I’m returning now to the Leung et al. (2024, 2025) sample of post-starburst galaxies observed in MaNGA. I actually completed model runs for the entire sample some time ago, but it’s taken a while to examine the results and that is still underway. To summarize briefly the sample consists of 48 “central” (CPSB) and 41 “ring” (RPSB)1this classification scheme was proposed by Chen et al. 2019. See also Cheng et al. 2024. galaxies. I analyzed 1255 spectra from the CPSB sample and 2202 from the RPSBs. This was out of 5310 and 7755 spectra in the stacked RSS files that are the sources of my spectroscopic data.

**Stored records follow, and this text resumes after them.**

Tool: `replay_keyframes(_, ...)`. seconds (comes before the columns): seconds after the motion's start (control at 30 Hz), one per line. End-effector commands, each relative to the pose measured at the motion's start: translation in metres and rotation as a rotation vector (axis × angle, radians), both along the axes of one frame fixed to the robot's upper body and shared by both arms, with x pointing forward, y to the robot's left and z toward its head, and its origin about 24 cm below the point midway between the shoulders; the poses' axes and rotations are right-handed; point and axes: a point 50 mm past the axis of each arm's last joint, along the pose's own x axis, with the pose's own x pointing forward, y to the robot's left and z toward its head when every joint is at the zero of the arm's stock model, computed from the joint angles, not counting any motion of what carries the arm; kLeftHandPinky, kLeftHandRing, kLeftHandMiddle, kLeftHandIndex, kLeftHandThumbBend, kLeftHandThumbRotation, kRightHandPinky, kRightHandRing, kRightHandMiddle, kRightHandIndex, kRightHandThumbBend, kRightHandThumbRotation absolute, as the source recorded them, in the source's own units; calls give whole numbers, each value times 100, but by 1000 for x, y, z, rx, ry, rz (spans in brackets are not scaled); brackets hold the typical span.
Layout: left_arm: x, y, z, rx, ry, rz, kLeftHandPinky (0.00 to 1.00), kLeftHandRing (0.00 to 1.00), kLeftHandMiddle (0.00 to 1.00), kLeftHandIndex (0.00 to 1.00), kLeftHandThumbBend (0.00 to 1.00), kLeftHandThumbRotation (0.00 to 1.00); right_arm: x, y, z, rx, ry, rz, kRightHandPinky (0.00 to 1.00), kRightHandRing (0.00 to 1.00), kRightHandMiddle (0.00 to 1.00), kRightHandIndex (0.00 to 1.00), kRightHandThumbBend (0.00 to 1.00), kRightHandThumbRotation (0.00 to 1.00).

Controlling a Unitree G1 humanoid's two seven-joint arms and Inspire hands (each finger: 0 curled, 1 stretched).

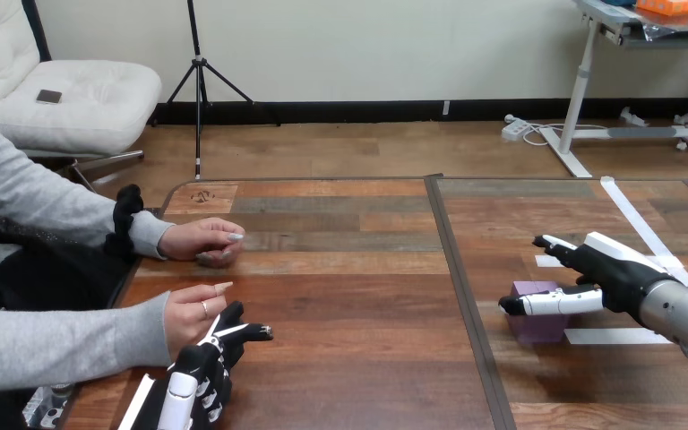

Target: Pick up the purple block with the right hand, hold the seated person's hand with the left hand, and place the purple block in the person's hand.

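The purple block (537, 324) sits on the right half of the wooden table (349, 296). My right hand (614, 269) reaches over it from the right, open, with its fingers (551, 242) stretched out behind the block and its thumb across the block's upper front. My left hand (202, 376) is at the bottom left, open, with its fingers pointing up and right. The person's nearer hand (188, 315) lies just above it and touches its fingers; I do not see my fingers curled round it.
The person's farther hand (202, 240) rests loosely closed on the table's left side. White tape strips (640, 224) mark the right half near the block. A dark seam (455, 269) runs down the table between its two halves.
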Motion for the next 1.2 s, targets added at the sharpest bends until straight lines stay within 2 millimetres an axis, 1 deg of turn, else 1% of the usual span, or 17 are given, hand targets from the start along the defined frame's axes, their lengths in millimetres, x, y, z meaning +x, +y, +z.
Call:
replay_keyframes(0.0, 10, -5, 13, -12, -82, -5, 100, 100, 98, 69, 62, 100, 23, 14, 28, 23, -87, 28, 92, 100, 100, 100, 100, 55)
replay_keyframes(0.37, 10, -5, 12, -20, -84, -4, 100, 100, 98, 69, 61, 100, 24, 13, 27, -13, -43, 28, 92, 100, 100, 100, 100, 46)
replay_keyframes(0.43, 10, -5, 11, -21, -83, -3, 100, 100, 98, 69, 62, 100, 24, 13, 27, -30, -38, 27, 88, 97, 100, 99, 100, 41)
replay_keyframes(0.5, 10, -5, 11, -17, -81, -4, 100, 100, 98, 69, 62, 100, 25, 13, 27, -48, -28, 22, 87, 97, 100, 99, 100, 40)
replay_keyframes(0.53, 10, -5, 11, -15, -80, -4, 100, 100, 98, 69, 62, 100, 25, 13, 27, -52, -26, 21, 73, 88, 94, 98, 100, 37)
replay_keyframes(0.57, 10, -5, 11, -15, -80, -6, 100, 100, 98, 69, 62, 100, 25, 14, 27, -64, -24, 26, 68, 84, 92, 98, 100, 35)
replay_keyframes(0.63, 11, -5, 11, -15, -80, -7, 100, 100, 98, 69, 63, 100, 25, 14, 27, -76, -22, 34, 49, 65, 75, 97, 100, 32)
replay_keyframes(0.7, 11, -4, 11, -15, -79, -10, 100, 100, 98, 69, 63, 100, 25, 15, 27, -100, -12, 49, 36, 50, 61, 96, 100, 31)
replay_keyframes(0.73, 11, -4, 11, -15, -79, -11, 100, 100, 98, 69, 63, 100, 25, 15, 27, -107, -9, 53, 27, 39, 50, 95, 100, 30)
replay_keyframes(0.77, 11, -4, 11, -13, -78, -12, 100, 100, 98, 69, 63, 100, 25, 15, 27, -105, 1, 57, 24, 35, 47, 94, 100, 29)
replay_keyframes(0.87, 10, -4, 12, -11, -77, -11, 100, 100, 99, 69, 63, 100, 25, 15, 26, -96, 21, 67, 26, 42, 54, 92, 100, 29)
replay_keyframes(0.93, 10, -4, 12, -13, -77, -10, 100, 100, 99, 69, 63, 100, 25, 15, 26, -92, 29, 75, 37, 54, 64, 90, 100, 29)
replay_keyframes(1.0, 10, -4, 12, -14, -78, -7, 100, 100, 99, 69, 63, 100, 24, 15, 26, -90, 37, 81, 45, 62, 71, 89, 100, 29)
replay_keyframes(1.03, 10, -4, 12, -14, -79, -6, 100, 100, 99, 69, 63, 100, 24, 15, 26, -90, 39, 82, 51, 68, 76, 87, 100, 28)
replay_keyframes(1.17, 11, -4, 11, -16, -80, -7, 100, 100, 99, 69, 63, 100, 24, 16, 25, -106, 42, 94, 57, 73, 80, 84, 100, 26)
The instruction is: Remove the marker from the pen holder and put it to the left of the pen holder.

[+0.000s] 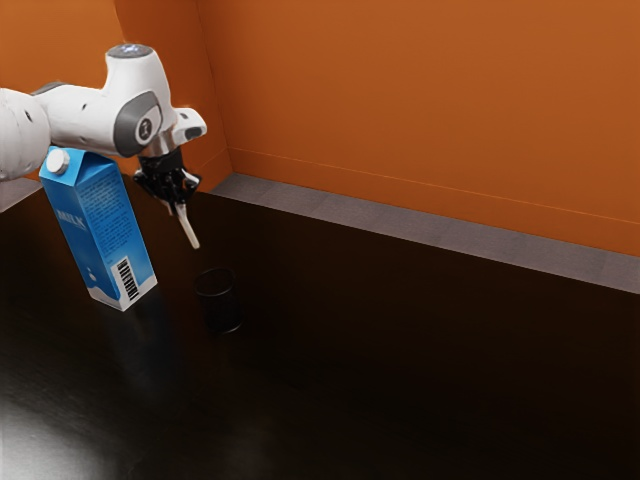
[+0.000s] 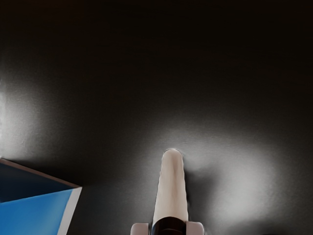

I generally tried to bin spectra to a minimum mean SNR of 8 per wavelength bin, although I sometimes accepted less. I excluded spectra that failed to meet whatever threshold I set as well as spectra with foreground star contamination: there were 1311 and 2311 binned spectra in the two subsamples, so I excluded 56 and 109 from analysis.
Some time ago while still running models for this sample I mentioned noticing a distinct tendency for model star formation rates to peak at right around 1 Gyr. Since then I’ve added measurements of the lookback time to maximum star formation rate, so I can now check if my visual impression was correct. And, as the graph below shows, it was! This displays on the left histograms of counts of lookback times to maximum SFR, and on the right empirical cumulative distribution functions for the two samples.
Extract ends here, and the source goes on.